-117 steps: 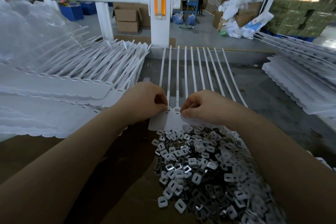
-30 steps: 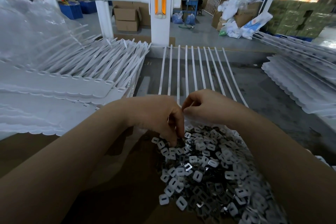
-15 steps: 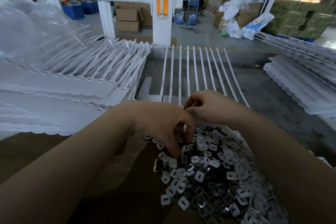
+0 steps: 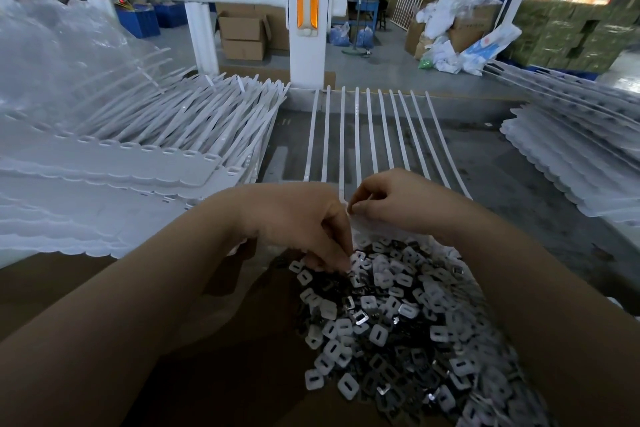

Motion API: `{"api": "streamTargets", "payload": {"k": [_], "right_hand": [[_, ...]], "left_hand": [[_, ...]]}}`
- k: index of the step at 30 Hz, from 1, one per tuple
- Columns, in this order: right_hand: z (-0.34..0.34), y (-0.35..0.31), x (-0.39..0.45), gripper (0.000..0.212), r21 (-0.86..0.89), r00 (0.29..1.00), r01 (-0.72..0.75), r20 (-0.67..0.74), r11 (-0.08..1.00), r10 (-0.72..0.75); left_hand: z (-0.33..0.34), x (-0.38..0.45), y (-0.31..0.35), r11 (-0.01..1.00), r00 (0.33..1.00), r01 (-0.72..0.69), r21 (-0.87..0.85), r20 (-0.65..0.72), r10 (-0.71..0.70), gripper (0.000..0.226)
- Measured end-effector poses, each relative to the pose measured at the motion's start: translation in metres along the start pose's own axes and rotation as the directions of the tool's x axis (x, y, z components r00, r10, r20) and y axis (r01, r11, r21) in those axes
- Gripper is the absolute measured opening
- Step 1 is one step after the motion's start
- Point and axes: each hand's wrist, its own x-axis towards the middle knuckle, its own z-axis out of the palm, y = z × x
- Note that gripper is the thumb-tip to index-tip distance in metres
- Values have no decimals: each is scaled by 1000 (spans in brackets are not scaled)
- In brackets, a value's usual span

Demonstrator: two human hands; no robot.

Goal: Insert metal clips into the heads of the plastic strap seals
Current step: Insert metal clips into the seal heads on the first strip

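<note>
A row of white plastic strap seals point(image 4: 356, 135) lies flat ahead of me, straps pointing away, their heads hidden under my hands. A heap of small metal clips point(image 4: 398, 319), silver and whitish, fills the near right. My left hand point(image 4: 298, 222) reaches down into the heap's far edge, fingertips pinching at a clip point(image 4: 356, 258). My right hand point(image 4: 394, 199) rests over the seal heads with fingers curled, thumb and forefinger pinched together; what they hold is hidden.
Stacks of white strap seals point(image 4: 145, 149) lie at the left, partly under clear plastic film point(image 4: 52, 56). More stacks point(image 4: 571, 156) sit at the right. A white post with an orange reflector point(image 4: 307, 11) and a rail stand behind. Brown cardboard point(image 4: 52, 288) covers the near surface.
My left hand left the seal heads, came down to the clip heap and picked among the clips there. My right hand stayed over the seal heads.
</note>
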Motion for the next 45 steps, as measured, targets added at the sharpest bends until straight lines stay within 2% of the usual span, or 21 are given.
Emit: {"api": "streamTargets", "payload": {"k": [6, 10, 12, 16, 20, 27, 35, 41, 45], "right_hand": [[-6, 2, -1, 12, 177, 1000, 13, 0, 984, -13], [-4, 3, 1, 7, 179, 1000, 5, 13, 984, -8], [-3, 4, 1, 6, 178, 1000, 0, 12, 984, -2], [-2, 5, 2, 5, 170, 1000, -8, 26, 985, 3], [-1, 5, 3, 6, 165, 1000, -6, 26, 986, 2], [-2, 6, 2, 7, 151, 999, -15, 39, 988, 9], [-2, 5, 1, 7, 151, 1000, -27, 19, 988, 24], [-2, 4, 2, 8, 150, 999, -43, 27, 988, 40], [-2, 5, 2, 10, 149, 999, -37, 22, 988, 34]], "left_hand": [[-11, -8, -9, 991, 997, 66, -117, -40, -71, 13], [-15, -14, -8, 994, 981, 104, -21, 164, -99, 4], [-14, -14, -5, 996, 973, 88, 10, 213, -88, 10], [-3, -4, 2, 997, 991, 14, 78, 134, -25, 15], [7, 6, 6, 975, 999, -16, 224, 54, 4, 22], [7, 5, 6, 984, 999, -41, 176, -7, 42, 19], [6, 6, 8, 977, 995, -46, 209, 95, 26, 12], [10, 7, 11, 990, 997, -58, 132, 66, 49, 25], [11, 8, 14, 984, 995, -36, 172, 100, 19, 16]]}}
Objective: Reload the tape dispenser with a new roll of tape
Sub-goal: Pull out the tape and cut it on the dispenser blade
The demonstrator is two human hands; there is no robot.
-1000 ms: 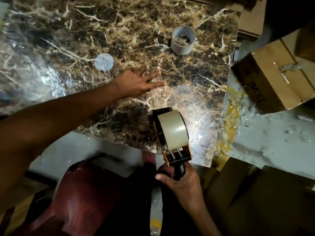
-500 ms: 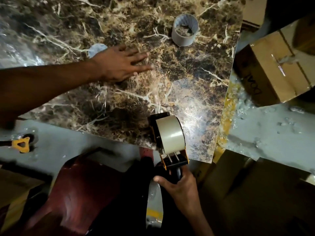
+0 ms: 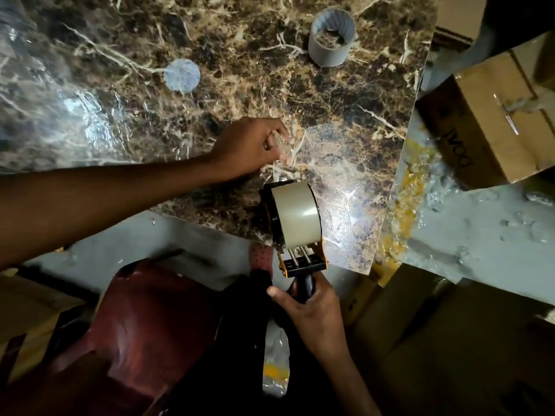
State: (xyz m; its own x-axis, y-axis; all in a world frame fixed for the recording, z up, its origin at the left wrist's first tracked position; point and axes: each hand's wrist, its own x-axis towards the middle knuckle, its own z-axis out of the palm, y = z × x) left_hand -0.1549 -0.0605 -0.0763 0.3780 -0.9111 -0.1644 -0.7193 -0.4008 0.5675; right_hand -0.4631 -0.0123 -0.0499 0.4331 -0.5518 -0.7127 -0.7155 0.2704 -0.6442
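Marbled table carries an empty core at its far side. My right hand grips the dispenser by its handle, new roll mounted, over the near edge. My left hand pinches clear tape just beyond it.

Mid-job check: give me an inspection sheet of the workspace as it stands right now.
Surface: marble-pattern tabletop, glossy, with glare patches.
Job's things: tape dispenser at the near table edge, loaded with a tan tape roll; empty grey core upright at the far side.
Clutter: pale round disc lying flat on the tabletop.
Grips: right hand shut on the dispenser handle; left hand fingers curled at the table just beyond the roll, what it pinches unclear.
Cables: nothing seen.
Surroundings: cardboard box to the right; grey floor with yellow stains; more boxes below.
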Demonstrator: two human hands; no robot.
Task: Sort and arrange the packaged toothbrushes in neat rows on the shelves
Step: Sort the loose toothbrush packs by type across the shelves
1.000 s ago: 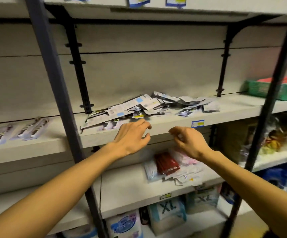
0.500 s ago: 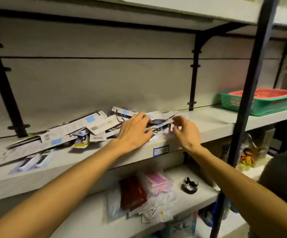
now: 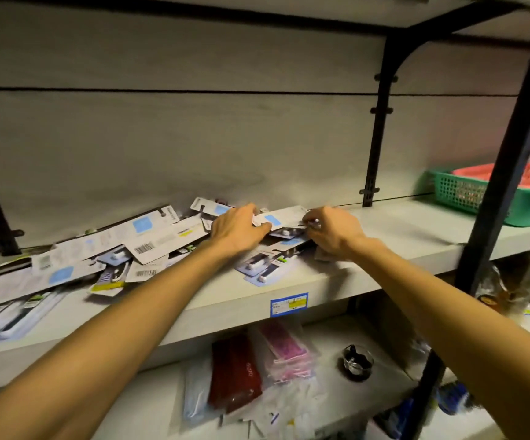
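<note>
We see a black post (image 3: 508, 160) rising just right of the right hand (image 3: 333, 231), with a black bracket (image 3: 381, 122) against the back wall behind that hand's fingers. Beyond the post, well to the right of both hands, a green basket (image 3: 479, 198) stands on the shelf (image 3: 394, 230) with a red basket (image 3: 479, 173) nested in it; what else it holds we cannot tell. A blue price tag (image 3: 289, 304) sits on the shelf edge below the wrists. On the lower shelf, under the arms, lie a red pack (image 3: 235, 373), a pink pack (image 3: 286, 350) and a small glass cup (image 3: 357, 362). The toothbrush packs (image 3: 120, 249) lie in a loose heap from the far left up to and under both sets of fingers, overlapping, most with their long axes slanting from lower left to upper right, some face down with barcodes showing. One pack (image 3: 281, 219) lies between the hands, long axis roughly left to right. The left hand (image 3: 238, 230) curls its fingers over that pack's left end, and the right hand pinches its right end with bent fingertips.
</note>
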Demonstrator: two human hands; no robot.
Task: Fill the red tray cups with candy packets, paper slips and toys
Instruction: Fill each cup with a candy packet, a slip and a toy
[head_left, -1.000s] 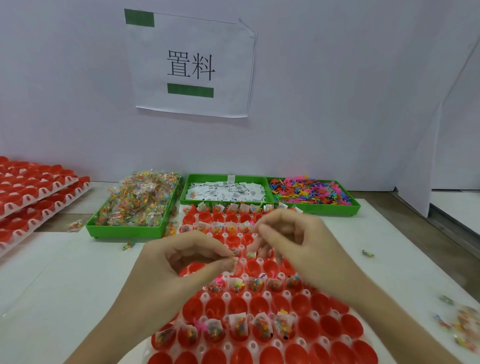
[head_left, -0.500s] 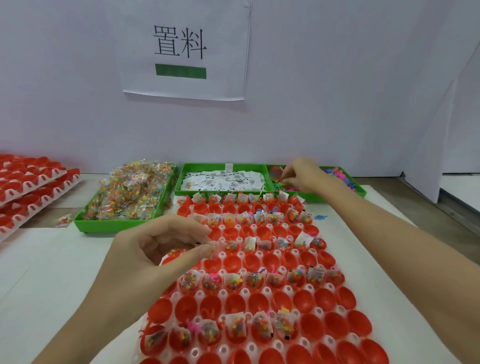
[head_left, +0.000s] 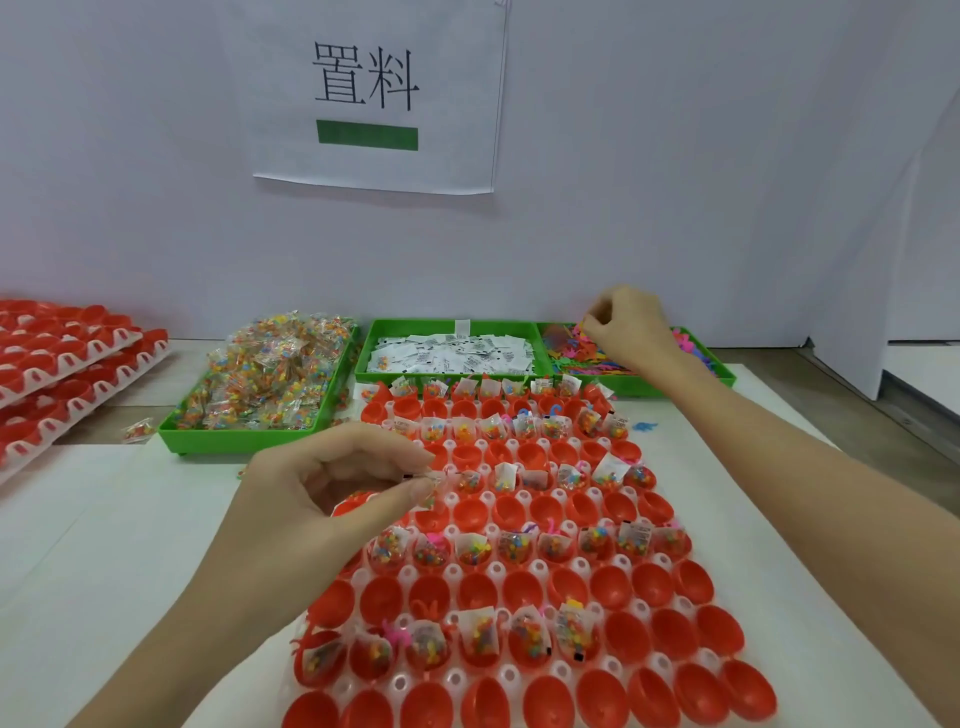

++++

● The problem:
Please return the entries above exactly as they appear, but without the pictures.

● Answer section:
-117 steps: 
-30 steps: 
-15 steps: 
+0 steps: 

Motion API: `{"api": "streamTargets", "payload": {"k": [_], "right_hand": [[_, ...]], "left_hand": [[_, ...]]}}`
- k: index of the step at 30 Hz, from 1, one per tuple
- Columns, in this order: right_hand: z (-0.34..0.34), y (-0.35..0.31), x (-0.39..0.45), gripper (0.000..0.212), r21 (-0.86..0.89), r00 (0.29..1.00), r01 (-0.72..0.75), r20 (-0.67..0.74), r11 (-0.08..1.00), r10 (-0.72..0.75); left_hand: z (-0.33..0.34), x (-0.38..0.45), y (-0.31..0.35), r11 (-0.01..1.00), r00 (0.33..1.00), r01 (-0.72..0.69), r21 (-0.87..0.85), r20 (-0.65..0.72), r10 (-0.71..0.70), gripper (0.000..0.226)
- Measured end-effector poses, each relative to the pose measured at the motion's start: translation in metres along the start pose's own axes and rotation as the directions of the tool's x axis (x, y, z components r00, r10, r20) and y axis (r01, r11, r21) in those axes
- Gripper is the absolute measured opening
- Step 1 is one step after the motion's start
- Point and axes: each hand's wrist, its own x-axis towards the middle knuckle, its own z-axis out of the palm, y = z × x
- Note that gripper is the thumb-tip to index-tip distance in metres
- Values have no decimals: each is scaled by 1000 (spans in brackets are not scaled)
- In brackets, a value's usual span

Demonstrator: two human hands; no robot.

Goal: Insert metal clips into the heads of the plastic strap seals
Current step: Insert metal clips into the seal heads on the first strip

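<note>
A row of white plastic strap seals point(image 4: 356, 135) lies flat ahead of me, straps pointing away, their heads hidden under my hands. A heap of small metal clips point(image 4: 398, 319), silver and whitish, fills the near right. My left hand point(image 4: 298, 222) reaches down into the heap's far edge, fingertips pinching at a clip point(image 4: 356, 258). My right hand point(image 4: 394, 199) rests over the seal heads with fingers curled, thumb and forefinger pinched together; what they hold is hidden.
Stacks of white strap seals point(image 4: 145, 149) lie at the left, partly under clear plastic film point(image 4: 52, 56). More stacks point(image 4: 571, 156) sit at the right. A white post with an orange reflector point(image 4: 307, 11) and a rail stand behind. Brown cardboard point(image 4: 52, 288) covers the near surface.
My left hand left the seal heads, came down to the clip heap and picked among the clips there. My right hand stayed over the seal heads.
</note>
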Motion for the next 45 steps, as measured, targets added at the sharpest bends until straight lines stay within 2% of the usual span, or 21 are given.
Emit: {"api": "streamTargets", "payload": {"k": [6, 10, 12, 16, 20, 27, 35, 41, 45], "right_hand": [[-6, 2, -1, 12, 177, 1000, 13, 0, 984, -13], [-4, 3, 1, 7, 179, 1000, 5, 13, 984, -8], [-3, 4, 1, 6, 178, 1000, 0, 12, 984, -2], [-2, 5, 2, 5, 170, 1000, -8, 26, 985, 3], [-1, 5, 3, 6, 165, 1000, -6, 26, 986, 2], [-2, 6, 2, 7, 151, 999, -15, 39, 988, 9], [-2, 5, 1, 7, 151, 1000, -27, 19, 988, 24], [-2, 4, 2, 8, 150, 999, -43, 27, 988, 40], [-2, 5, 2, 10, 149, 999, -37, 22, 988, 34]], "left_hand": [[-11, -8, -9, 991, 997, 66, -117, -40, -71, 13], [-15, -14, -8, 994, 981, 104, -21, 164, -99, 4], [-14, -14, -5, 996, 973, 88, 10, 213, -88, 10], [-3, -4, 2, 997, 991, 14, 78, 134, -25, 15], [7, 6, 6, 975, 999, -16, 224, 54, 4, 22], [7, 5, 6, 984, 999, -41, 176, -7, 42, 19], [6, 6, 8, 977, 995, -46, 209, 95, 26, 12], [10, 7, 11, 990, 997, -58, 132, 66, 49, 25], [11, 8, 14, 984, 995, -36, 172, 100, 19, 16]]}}
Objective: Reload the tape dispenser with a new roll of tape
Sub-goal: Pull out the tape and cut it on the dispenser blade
The demonstrator is two human hands; there is no robot.
-1000 ms: 
-500 ms: 
+0 ms: 
State: (xyz m; its own x-axis, y-axis; all in a world frame fixed for the recording, z up, its origin at the left wrist's first tracked position; point and axes: each hand's wrist, its own x-axis towards the middle knuckle, its own z-axis out of the palm, y = z × x) left_hand -0.1549 -0.0605 -0.0763 0.3780 -0.9111 -0.1644 -0.7193 -0.4008 0.5675; right_hand -0.4631 -0.0123 -0.0499 0.4331 -0.5518 -0.7127 -0.7155 0.2704 -0.6442
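Marbled table carries an empty core at its far side. My right hand grips the dispenser by its handle, new roll mounted, over the near edge. My left hand pinches clear tape just beyond it.

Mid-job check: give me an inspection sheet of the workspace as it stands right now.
Surface: marble-pattern tabletop, glossy, with glare patches.
Job's things: tape dispenser at the near table edge, loaded with a tan tape roll; empty grey core upright at the far side.
Clutter: pale round disc lying flat on the tabletop.
Grips: right hand shut on the dispenser handle; left hand fingers curled at the table just beyond the roll, what it pinches unclear.
Cables: nothing seen.
Surroundings: cardboard box to the right; grey floor with yellow stains; more boxes below.
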Demonstrator: two human hands; no robot.
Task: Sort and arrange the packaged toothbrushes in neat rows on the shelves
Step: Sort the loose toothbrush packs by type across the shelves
1.000 s ago: 
0.500 s ago: 
now: 
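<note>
We see a black post (image 3: 508, 160) rising just right of the right hand (image 3: 333, 231), with a black bracket (image 3: 381, 122) against the back wall behind that hand's fingers. Beyond the post, well to the right of both hands, a green basket (image 3: 479, 198) stands on the shelf (image 3: 394, 230) with a red basket (image 3: 479, 173) nested in it; what else it holds we cannot tell. A blue price tag (image 3: 289, 304) sits on the shelf edge below the wrists. On the lower shelf, under the arms, lie a red pack (image 3: 235, 373), a pink pack (image 3: 286, 350) and a small glass cup (image 3: 357, 362). The toothbrush packs (image 3: 120, 249) lie in a loose heap from the far left up to and under both sets of fingers, overlapping, most with their long axes slanting from lower left to upper right, some face down with barcodes showing. One pack (image 3: 281, 219) lies between the hands, long axis roughly left to right. The left hand (image 3: 238, 230) curls its fingers over that pack's left end, and the right hand pinches its right end with bent fingertips.
</note>
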Demonstrator: two human hands; no robot.
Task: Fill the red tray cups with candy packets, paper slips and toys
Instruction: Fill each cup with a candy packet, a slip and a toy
[head_left, -1.000s] 
[head_left, -0.500s] 
[head_left, +0.000s] 

A complete answer has now been given to the exercise.